We need to get back to winning ways, however Birmingham are no easy 3 points, they are a team in the image of their manager, hardworking, energetic and pragmatic. Inspiration and flair will be supplied by the fresh air loving Alex Hleb who is accompanied in midfield by another ex-Gooner, Seb Larsson. I watched Larsson play for Sweden v Holland on Weds and he looks in fine form.

Birmingham have yet to beat us in 25 PL games, and we have never lost two consecutive PL games at the Emirates (I think). We have conceded in all but two games this season and Birmingham have scored only once in their last 4 PL games. It should add up to an easy victory for the Gunners, but we just do not know how this team will perform if pressured, and we can be sure this is a point that McLeish will be pummelling into his team – “close them down, harry them, defend from the front and pack the 12 yard line, look for the breakaway”. And we must beware of a late Kevin Phillips goal should he play, he may be as old as Methusaleh but he remains a threat

The team almost picks itself assuming Bendtner and Theo are on the bench

I would be tempted to give JW a rest and play Rosicky, but Mozart played twice for his nation during the break whereas Jack only played once and as such should be fresher.
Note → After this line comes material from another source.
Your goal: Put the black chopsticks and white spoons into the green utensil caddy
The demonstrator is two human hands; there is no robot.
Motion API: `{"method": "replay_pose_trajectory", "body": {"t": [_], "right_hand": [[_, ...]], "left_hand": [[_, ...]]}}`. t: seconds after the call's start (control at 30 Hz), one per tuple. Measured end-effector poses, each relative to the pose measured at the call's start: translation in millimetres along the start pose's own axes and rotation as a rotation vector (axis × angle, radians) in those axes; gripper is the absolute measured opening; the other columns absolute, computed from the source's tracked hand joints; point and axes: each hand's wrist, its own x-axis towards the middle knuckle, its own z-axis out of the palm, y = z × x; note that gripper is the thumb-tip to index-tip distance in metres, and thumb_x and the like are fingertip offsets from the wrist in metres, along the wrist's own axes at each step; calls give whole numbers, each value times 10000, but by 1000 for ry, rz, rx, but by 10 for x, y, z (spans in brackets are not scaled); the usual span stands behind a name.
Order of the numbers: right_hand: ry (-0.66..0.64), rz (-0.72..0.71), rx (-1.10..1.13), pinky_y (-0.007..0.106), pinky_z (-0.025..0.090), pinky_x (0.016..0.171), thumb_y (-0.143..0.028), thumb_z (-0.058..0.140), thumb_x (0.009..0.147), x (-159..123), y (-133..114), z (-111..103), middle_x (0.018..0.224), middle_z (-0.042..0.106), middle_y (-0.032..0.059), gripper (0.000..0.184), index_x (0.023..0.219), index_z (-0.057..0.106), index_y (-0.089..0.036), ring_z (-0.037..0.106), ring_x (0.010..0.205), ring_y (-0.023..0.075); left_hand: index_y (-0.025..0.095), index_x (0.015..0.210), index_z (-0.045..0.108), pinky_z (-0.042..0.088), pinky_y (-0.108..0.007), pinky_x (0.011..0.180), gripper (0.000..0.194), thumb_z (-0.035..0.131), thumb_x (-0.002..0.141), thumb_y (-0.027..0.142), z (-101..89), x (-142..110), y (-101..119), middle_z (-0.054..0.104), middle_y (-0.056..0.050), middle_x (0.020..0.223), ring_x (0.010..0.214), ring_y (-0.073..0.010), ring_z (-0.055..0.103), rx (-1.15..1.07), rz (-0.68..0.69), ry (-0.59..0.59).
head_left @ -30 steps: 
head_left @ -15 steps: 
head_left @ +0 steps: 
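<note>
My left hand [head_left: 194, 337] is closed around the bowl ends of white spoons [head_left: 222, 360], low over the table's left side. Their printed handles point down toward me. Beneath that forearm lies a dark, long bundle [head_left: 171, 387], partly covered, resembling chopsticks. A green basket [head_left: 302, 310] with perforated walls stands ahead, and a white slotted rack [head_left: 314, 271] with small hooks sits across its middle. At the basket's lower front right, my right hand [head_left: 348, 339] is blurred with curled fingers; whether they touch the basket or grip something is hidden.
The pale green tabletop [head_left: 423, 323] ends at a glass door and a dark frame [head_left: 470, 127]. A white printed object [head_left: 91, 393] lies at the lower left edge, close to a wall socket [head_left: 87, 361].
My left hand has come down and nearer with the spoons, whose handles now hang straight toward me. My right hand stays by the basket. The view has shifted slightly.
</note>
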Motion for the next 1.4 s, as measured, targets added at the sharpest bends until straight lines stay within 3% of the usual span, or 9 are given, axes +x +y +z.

With so many games coming up we have to pray that our CB’s remain unscathed –  heaven forbid another injury to Djourou who desperately needs a few games to return to top form.

And here is this weeks strange City fact  – The curry known as the “Balti” was invented in Birmingham, and exported to India! Such is the magnificence of the Second city’s Curry culture (and of course Lee Dixon owns a curry house chain based in B’ham). Plus B’ham is the birthplace of two of rock’s finest acts Black Sabbath and Judas Priest.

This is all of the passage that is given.